I don't think that this feature would be too important, but compared to the
complexity of the KIP, 1 more state doesn't seem too complicated to me.

Thanks,
Daniel

Matthias J. Sax <mj...@apache.org> ezt írta (időpont: 2023. júl. 10., H,
7:22):

Daniel, sure.

To allow the client to filter aborted messages, the broker currently
attaches metadata that tell the client which records were aborted. But
the first message after the LSO is a messages in pending state, ie, it
was neither committed nor aborted yet, so it's not possible to filter or
deliver it. Thus, the broker cannot provide this metadata (not sure if
the client could filter without this metadata?)
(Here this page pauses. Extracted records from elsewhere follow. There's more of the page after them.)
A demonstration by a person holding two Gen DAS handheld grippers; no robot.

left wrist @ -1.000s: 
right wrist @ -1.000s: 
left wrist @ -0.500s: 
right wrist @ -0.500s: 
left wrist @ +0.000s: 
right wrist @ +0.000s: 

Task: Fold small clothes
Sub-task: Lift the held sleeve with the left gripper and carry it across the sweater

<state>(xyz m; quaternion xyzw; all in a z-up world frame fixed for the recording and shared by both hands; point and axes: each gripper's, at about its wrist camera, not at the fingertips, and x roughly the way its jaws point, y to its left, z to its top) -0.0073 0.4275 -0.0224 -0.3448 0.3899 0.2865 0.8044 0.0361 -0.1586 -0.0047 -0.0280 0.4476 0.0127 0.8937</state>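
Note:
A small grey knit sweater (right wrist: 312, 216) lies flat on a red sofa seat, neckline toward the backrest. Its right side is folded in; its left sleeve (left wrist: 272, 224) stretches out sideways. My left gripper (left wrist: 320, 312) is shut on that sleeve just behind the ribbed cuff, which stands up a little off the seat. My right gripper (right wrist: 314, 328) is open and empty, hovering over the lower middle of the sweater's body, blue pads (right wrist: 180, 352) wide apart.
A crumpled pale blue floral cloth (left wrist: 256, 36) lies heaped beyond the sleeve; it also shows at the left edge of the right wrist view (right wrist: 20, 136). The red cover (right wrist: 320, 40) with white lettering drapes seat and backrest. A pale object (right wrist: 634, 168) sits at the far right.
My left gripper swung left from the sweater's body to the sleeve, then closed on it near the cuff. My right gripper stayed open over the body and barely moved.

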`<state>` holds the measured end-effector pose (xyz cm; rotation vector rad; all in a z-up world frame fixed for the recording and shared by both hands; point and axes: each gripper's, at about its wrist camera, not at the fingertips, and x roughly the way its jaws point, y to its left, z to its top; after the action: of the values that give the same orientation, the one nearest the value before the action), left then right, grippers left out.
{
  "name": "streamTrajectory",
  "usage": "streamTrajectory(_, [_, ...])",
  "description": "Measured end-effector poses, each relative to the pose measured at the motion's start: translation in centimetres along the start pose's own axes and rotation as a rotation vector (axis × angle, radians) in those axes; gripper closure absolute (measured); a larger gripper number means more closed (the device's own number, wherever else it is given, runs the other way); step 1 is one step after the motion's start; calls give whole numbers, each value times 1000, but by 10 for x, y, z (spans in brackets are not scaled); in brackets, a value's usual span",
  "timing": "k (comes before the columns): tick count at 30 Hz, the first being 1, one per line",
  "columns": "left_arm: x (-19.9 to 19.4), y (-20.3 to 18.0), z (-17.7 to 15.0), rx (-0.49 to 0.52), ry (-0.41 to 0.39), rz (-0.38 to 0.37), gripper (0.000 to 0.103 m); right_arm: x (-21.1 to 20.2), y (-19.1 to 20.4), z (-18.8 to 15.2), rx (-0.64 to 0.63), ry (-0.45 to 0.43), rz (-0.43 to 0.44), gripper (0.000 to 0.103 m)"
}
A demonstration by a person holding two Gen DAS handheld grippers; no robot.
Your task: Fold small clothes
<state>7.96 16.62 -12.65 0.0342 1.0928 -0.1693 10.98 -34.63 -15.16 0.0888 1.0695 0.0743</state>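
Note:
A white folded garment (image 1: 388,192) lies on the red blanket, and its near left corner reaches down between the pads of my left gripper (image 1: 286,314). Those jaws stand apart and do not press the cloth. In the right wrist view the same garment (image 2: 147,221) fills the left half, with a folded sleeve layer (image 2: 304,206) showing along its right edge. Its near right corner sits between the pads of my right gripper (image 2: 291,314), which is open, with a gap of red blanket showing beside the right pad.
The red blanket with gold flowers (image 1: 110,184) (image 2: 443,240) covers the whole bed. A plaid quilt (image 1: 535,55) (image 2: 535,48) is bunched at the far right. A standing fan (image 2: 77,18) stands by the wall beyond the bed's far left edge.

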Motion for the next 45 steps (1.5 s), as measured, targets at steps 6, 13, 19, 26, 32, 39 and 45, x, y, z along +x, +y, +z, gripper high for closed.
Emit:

The main reason why this happens broker side is to avoid that the client
needs to buffer pending messages "indefinitely" until the TX might
eventually commit or abort, and thus put a lot a memory pressure on the
client. For the "classic" case, the situation is  more severe as we
guarantee ordered delivery, and thus, the client would need to buffer
everything after the LSO. -- While it's relaxed for queuing as we might
not guarantee order (ie, instead of buffering everything, only pending
messages must be buffered), it would still imply a huge additional
burden on tracking metadata (for both the broker and the consumer), and
the wire protocol, and I am already worried about the metadata we might
need to track for queuing in general.

Does this make sense?


-Matthias



On 7/7/23 01:35, Dániel Urbán wrote:
Hi Matthias,
Can you please elaborate on this: "First, you need to understand that
aborted records are filtered client side, and thus for "read-committed"
we
can never read beyond the LSO, and the same seems to apply for queuing."
I don't understand the connection here - what does skipping aborted
records
have to do with the LSO? As you said, aborted message filtering is done
on
the client side (in consumers, yes, but not sure if it has to be the same
for queues), but being blocked on the LSO is the responsibility of the
broker, isn't it? My thought was that the broker could act differently
when
working with queues and read_committed isolation.
Thanks,
Daniel

On Thu, Jul 6, 2023 at 7:26 PM Matthias J. Sax <mj...@apache.org> wrote:

Thanks for the KIP.

It seems we are in very early stage, and some very important sections in
the KIP are still marked as TODO. In particular, I am curious about the
protocol changes, how the "queuing state" will be represented and made
durable, and all the error edge case / fail-over / fencing
(broker/clients) that we need to put in place.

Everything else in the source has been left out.